La sua vita, checché potesse sembrare il contrario, non ruotava tutta attorno al sesso.

Sapeva apprezzare un numero illimitato di cose.

Per esempio da adolescente, quando pioveva e le strade diventavano pozze d'acqua, si sedeva sulla cassapanca dello studio di sua madre, quella morbida davanti alla finestra. Poi rubava dai cassetti un pezzo di carta e un carboncino e disegnava. Disegnava soprattutto le gocce sul vetro, dentro cui vedeva gli astrattismi dei pittori che tanto lo impressionavano e gli atti poetici di quel pazzo di Jodorowky.

Quando non pioveva ritraeva persone. Che fossero conoscenti o estranei poco importava. 
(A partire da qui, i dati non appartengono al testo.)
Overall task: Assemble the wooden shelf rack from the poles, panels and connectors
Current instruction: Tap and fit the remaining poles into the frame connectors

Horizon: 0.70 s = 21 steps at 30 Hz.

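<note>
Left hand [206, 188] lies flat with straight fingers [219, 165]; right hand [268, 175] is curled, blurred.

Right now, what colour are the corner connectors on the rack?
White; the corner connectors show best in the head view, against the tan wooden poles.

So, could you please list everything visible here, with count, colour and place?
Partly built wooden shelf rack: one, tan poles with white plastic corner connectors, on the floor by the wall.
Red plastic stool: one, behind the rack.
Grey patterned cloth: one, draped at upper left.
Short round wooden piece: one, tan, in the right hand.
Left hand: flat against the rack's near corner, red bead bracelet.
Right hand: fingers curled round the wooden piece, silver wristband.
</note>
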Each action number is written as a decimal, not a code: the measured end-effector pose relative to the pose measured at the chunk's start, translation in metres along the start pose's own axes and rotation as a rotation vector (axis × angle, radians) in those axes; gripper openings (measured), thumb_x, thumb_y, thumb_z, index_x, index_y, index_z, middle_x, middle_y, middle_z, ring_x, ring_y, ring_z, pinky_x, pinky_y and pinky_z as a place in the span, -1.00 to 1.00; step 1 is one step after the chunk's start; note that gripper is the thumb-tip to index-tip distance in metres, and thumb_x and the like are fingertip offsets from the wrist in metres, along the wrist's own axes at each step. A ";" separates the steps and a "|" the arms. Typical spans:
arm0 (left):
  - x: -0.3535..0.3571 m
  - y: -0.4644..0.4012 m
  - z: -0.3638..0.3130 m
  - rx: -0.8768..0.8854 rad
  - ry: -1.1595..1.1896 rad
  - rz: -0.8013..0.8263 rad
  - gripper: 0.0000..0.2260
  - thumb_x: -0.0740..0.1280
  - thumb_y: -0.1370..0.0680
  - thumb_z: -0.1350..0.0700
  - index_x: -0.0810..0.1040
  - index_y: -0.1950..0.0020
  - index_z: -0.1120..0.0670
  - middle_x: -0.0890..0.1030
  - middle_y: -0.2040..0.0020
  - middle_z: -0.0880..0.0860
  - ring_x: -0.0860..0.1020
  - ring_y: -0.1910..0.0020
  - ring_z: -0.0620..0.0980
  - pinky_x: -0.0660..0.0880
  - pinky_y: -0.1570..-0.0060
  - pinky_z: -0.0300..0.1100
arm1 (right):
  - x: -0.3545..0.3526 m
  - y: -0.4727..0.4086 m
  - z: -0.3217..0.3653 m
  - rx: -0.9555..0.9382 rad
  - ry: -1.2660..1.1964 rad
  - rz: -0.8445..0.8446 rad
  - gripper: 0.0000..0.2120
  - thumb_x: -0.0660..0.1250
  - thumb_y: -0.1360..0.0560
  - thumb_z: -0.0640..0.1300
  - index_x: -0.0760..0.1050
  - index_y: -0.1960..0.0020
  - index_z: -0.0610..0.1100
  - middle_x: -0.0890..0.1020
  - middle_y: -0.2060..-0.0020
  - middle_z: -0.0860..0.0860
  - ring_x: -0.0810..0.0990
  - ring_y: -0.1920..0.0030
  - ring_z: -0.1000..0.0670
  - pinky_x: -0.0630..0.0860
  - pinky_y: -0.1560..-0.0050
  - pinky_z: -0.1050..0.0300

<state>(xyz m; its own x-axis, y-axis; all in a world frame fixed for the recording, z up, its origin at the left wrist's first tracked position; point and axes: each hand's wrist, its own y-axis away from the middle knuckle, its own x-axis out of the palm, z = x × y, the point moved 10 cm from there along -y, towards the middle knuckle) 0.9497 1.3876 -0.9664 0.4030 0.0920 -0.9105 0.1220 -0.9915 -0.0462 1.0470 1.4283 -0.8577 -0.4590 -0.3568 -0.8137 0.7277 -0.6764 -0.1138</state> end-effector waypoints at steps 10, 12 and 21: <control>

Avrebbe voluto disegnare il bel corpo tonico di Gackt, soprattutto quando dormiva avvolto nel lenzuolo del suo letto, prono, la luna morbida della schiena che sfumava sotto il lenzuolo nelle natiche tonde. Ma ogni volta si frenava, seduto nella girevole, il blocco e la matita in grembo. Si fermava per indecisione e, perché no, anche per timore. Come lo doveva disegnare? Come rendere giustizia sia ai pregi che ai difetti? Temeva d'altro canto che ne scaturisse una figura troppo idealizzata, troppo "sua". Così avrebbe pure dovuto ammettere a chiunque avesse visto il disegno che quella bellezza non era propriamente reale.

Per di più sapeva che avrebbe consumato una matita intera solo per i dettagli degli occhi.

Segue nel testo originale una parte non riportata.